### Problem to solve:
Once the line containing "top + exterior" is found in the entries below, restate it and each following line word for word, stopping after the line containing "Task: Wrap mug".

(Stored items)
____
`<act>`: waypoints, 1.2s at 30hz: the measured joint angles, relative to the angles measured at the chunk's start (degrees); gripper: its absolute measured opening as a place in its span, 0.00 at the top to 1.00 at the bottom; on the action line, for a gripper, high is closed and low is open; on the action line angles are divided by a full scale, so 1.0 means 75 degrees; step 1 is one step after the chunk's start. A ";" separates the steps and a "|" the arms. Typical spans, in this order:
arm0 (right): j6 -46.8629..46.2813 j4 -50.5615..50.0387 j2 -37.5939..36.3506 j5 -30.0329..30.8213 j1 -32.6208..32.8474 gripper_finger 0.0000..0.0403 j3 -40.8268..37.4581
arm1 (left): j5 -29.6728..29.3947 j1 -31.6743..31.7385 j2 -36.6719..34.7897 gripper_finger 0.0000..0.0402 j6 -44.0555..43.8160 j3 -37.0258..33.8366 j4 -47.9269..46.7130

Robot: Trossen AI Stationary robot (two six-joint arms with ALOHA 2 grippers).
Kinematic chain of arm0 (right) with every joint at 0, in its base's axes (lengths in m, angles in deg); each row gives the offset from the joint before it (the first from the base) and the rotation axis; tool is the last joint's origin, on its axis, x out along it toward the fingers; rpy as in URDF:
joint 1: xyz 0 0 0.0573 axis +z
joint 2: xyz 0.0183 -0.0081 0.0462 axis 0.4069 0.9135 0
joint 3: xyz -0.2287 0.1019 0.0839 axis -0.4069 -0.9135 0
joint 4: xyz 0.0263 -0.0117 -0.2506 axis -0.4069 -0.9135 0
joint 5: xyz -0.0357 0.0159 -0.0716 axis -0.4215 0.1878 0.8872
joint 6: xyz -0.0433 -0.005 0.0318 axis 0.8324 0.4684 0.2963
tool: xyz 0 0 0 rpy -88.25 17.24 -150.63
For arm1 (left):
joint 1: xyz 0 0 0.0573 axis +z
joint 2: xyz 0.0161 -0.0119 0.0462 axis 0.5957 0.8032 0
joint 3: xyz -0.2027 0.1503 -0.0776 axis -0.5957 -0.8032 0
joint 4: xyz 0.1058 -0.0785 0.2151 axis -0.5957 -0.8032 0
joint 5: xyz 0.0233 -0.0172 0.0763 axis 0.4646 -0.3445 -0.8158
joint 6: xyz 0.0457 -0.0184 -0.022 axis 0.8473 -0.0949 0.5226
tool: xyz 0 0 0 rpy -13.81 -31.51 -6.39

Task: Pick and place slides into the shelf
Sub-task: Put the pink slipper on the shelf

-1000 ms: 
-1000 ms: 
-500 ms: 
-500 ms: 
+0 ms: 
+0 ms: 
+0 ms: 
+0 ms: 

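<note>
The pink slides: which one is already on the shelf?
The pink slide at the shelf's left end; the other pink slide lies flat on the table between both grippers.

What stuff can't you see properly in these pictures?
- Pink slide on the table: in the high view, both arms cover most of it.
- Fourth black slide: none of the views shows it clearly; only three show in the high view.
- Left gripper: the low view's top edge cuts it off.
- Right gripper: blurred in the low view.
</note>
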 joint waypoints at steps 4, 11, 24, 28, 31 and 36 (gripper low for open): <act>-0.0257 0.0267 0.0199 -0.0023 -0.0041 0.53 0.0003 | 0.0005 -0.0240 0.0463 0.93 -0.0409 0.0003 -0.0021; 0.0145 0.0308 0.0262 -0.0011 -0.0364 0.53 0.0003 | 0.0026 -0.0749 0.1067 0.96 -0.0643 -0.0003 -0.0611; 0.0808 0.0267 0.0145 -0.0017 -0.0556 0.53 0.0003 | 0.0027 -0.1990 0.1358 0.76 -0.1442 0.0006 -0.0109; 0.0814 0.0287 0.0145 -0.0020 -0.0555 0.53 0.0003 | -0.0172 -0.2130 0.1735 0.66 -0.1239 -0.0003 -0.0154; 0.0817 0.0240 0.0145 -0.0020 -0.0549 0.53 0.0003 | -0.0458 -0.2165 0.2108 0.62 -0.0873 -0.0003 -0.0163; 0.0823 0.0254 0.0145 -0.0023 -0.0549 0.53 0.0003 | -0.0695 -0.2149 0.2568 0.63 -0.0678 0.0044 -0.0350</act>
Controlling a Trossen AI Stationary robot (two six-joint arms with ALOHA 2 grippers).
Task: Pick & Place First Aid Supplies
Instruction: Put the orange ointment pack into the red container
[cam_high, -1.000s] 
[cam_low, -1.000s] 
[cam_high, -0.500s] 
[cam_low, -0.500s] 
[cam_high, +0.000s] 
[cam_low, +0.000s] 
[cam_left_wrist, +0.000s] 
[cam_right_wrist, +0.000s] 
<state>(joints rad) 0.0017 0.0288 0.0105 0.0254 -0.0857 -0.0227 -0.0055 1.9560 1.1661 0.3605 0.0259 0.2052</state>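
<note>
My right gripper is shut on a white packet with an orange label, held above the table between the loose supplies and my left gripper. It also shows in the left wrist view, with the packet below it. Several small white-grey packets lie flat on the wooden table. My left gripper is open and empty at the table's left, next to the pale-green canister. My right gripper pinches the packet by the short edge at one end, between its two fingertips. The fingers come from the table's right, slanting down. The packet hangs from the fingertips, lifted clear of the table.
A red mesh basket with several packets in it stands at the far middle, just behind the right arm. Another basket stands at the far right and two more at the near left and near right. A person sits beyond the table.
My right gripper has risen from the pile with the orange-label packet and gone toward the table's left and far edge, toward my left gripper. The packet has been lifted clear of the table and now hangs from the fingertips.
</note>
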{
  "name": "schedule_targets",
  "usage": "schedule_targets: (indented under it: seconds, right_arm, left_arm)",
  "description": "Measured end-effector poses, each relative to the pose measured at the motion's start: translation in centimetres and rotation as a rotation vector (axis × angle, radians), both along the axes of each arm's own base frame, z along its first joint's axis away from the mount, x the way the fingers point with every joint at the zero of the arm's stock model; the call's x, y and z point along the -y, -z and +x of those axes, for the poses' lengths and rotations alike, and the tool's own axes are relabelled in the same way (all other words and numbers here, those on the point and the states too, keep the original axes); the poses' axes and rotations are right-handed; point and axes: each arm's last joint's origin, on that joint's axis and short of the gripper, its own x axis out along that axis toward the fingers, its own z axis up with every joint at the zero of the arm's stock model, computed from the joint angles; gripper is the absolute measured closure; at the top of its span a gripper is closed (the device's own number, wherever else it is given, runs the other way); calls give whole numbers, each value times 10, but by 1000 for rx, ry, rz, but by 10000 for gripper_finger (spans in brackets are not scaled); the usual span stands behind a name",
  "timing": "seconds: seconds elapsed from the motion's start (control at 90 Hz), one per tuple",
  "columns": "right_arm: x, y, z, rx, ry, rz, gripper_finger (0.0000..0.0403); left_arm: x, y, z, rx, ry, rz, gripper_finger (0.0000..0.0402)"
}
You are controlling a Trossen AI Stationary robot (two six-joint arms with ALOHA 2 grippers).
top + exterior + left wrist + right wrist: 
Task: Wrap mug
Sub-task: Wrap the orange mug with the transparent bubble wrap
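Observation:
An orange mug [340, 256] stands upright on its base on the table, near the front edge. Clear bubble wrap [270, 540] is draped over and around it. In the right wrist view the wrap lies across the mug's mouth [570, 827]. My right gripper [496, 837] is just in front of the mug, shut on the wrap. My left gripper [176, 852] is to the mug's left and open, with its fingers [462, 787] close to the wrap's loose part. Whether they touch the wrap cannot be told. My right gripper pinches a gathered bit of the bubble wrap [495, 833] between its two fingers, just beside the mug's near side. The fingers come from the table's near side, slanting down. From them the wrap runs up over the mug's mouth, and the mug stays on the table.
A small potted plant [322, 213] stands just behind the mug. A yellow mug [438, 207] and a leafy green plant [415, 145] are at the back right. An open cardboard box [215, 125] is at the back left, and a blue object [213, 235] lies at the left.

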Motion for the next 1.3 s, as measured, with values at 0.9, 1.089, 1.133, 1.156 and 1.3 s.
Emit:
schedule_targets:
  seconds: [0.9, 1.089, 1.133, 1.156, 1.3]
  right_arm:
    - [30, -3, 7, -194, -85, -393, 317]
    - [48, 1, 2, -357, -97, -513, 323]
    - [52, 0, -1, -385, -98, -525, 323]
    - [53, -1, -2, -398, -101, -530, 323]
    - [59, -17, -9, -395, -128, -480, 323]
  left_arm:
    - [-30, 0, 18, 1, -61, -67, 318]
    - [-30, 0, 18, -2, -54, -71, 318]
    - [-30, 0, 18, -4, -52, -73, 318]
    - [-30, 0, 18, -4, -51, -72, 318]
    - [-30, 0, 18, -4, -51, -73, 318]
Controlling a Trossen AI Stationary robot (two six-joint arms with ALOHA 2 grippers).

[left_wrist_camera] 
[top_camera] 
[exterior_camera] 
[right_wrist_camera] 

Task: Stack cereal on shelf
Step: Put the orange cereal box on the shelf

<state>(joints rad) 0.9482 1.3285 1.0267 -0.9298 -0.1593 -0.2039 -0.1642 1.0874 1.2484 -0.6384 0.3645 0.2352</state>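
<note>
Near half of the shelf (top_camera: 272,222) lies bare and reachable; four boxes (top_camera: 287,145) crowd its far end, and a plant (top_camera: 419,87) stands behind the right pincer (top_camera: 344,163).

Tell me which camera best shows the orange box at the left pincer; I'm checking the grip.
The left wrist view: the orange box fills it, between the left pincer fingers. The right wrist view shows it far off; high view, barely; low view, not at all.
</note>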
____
### Exercise solution:
top + exterior + left wrist + right wrist: 
Task: Wrap mug

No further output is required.